昼食を終えてから、ナディム、オリアナ、テレンシオの三人と見回りを交代した。
翌日。
本日も生徒会は仕事があるが、全校生徒が講堂に集まっているので楽なものだ。後ろで見ているだけでいい。
本来は他の人達の発表を見るべきなのだが、ステラは台本を読んでいる。恐らく緊張しているのだろう。心做しか顔が青い。
昨日の放課後、リハーサルをやった。その時もステラは少々演技が固かったのだ。大丈夫だろうかと心配になる。

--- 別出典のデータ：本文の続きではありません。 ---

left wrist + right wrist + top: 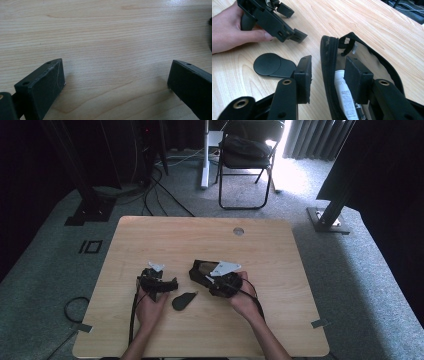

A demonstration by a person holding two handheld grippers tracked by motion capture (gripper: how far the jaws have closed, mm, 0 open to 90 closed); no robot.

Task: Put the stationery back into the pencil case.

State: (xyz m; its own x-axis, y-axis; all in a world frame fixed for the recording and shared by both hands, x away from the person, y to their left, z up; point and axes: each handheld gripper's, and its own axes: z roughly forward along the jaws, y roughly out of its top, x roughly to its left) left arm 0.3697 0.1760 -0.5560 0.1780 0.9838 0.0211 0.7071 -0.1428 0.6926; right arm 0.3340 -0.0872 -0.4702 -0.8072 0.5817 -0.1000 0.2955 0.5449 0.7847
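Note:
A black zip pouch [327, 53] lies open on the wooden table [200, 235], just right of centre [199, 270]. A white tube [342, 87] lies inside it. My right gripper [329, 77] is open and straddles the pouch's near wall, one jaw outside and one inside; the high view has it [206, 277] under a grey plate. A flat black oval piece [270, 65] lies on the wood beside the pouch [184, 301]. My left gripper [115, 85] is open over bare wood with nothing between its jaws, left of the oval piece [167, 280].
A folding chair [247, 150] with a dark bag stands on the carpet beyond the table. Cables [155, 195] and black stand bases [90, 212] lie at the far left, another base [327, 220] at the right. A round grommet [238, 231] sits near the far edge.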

生徒会の演目は、午後を予定しているので昼食を食べてから準備を始める。
皆マイペースに昼食を摂っていたが、やはりステラは台本を手放さなかった。
「レ、レティ様どうしましょう。手が……」
準備中、ステラの手は震えが止まらなくなってしまった。
レティシアは安心させるようにステラの手をきゅっと握る。
「ステラなら、大丈夫よ。あんなに練習してきたんだもの。ね?」
オリアナも寄ってきて、二人の握った手の上にそっと手を乗せた。
「大丈夫」
二人の言葉で少しは緊張がほぐれたのか、ステラは「ありがとうございます」とお礼を言いながら、また準備に戻った。
主役のステラは、堂々とした演技を見せてくれた。
他もそれに恥じない演技を披露した。レティシアもだ。
二人の邪魔をした恋敵には罰が下る。二人が結ばれた後、プィオウテルの兄弟神によって姿をアヒルに変えられてしまう。

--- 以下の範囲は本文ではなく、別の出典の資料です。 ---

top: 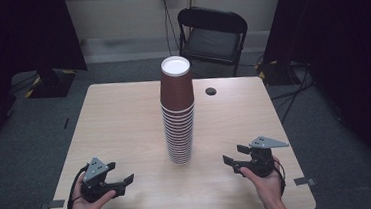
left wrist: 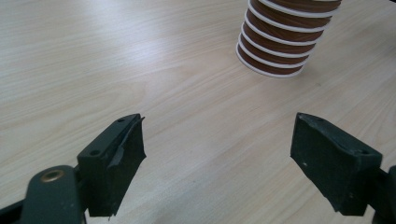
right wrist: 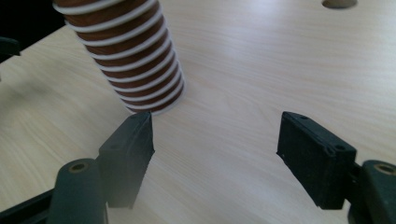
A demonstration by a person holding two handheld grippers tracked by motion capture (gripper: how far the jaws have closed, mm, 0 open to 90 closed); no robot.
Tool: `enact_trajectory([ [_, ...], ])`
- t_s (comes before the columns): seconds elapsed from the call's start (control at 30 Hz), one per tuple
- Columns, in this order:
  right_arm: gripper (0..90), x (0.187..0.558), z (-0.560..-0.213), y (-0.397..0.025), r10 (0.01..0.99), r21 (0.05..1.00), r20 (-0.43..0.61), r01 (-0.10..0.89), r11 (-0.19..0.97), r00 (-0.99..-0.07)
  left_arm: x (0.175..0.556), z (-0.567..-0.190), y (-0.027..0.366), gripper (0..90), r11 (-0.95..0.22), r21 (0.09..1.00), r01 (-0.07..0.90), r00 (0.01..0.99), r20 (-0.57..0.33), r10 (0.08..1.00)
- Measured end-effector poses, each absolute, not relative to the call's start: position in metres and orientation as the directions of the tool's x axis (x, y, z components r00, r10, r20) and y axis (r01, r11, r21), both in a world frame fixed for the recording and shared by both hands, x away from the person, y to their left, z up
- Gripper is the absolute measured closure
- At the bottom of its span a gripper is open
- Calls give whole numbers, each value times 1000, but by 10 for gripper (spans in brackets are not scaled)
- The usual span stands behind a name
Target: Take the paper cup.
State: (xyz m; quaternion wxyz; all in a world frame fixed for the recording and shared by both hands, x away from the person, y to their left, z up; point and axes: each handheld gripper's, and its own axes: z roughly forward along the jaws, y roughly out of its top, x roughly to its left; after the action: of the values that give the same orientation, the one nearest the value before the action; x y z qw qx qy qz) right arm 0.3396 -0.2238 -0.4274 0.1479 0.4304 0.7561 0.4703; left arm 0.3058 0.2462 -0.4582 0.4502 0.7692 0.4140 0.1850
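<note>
A tall stack of brown cups (top: 178, 112) stands upside down mid-table (top: 120, 129). The left gripper (top: 119, 179) and right gripper (top: 231, 159) sit near the front edge on either side, jaws wide, holding nothing. The high view takes in a chair (top: 212, 37) behind; the right gripper view catches the table's hole (right wrist: 339, 3).
</note>
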Motion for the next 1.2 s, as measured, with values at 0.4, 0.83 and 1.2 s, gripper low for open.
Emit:
enact_trajectory([
  [0.4,267,346,-382,-198,713,906,168,391,160,-681,307,-459,246,187,-253,844,472,589,-88,803],
  [0.83,226,351,-344,-184,651,936,201,341,94,-732,308,-459,246,194,-250,844,475,585,-91,806],
  [1.2,139,360,-306,-162,598,955,173,281,92,-783,309,-459,248,218,-243,845,476,583,-97,807],
])
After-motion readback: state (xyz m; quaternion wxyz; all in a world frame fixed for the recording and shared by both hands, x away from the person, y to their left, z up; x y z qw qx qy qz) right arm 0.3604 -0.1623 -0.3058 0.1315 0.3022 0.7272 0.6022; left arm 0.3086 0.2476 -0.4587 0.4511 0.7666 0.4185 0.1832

フィリップがそれを演じている時、レティシアは自分を重ねていた。
アヒルに変えられた恋敵と、牢獄に入れられた自分。結末は違っても、やってることは同じようなものだった。
練習でフィリップが演じているのを見ていると同情したが、今はそう思わない。
ただ、前を見据えるだけだ。
今度はもう繰り返さない。この恋敵のような、以前の自分のような、愚かな真似はしないとレティシアは決意を新たにした。